The resulting copolymer disc, with a diameter of 1.2 cm, is thinner and more transparent in the center than along the outermost ring.
Once on the cornea, the membrane would degrade over the course of 1 to 4 weeks, depending on thickness, the researchers estimate. Micropockets (100 - 180 μm deep and 150 - 300 μm in diameter) are located in a ring around the thicker periphery.

Dr. Ílida Ortega Asencio holding up a sample of the dissolvable carrier for delivering patient cells to the eye to replace scarred tissue. Source: University of Sheffield
"We anticipate that the outer ring may act as an artificial limbus, presenting microenvironments that will protect transplanted cultured cells, thus essentially acting as a stem cell reservoir," they write. "The inner area will allow cells to move over the denuded cornea for corneal regeneration."
The micropockets are an attempt to mimic nature, explained coauthor Sheila MacNeil, PhD, a professor of tissue engineering at the University of Sheffield.
"In a healthy eye, the stem cells are thought to live in little micropockets around the limbus [the palisades of Vogt], which are big enough to hold about 30 cells," she said in an interview with Medscape Medical News.
"But usually the cause of stem cell deficiency is trauma, where you have lost the natural niches as well as the stem cells. And amniotic membrane doesn't have little pockets at all, " she added.
Dr. MacNeil speculated that this might be a reason for longer-term failures of limbal stem cell transplants.
"The short-term results with the cultured cells are brilliant, around 80% to 90% success in first year. By 3 years it is 50% or 60%," she noted. "Physicians are not sure what's going on, but the frontrunner is that the patient's cornea is damaged and there aren't these little pockets. Nobody has the proof of that. But, thinking on those lines, we decided that if we were going to build some membranes they would have micropockets in them."
Contacted at McMaster University in Toronto, where she is a ophthalmic materials researcher and a professor of chemical engineering, Heather Sheardown, PhD, told Medscape Medical News that the Sheffield study was "generally sound' and "quite innovative."
"This is an interesting approach, and research is clearly demonstrating the importance of scaffold morphology on the success of cell implantation," Dr. Sheardown said. Dr. Sheardown was not involved in the study.
She added: "The main question might be the degradation products from the PGLA. In vivo testing will be necessary to demonstrate the biocompatibility of the scaffolds. While PGLA has been used previously as sutures, the amount of PGLA in these systems might cause problems. Testing with stem cells might also be necessary, but this is a relatively early study."
The Sheffield group is collaborating with Virender Sangwan, MD, and colleagues at the L V Prasad Eye Institute in Hyderabad, India. The physicians there expect a study of the synthetic membrane's clinical performance to begin by the end of 2013, Dr. MacNeil said.
She added that the trial also will be a larger test of Dr. Sangwan's new procedure, recently published as a case series, for harvesting limbal stem cells from a patient's healthy eye and immediately transplanting them to the affected fellow eye, without first expanding them in culture.
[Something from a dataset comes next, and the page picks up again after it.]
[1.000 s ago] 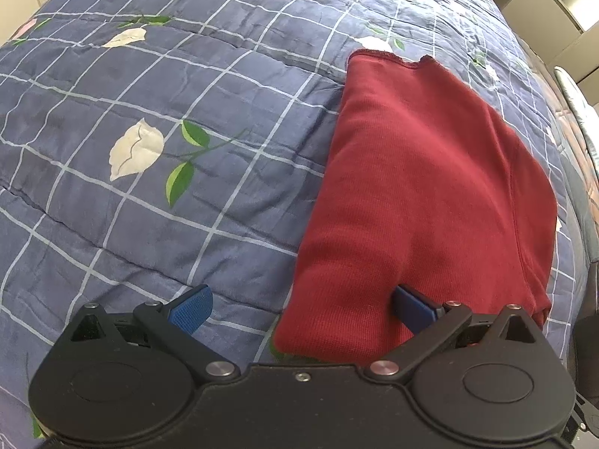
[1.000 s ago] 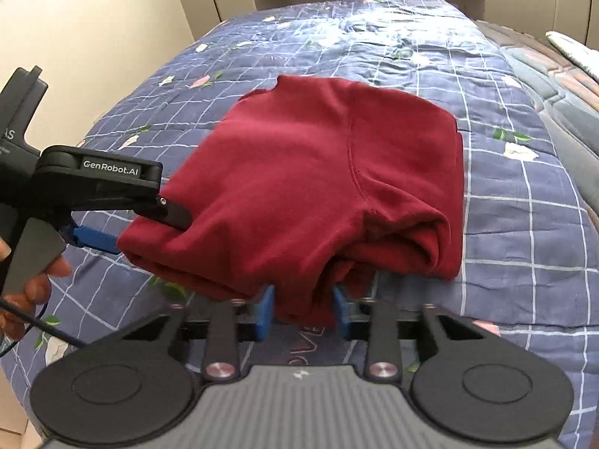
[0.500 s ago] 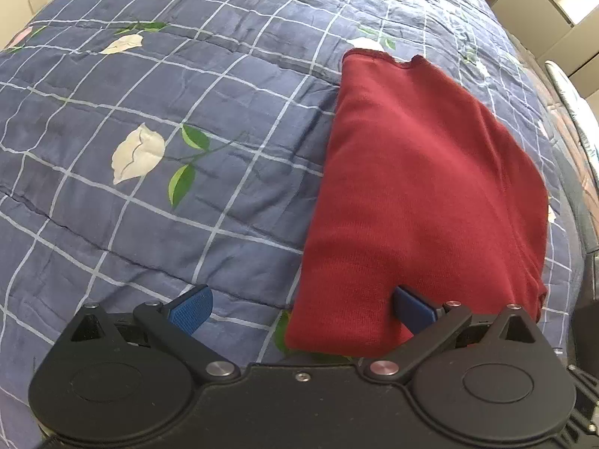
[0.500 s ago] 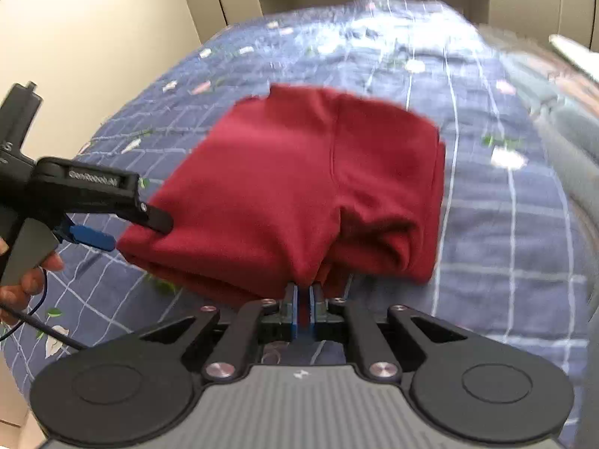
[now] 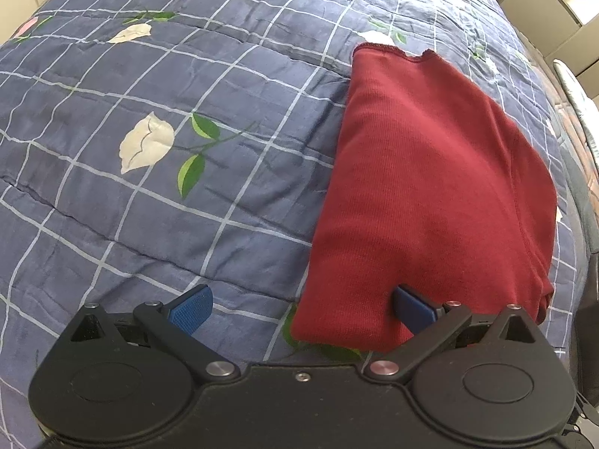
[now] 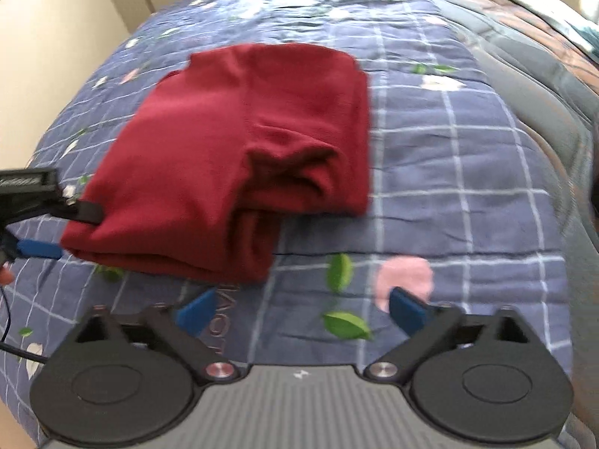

The research is supported by a Wellcome Trust Affordable Healthcare for India Award. The University of Sheffield holds a patent on the new microfabrication process. Dr. Ortega Asencio is supported by a research fellowship from the UK Engineering and Physical Sciences Research Council. Dr. Sheardown has received grants from the Canadian government and from various ophthalmic materials companies. She holds a pending patent on thermally responsive cell delivery scaffolds for use in the back of the eye.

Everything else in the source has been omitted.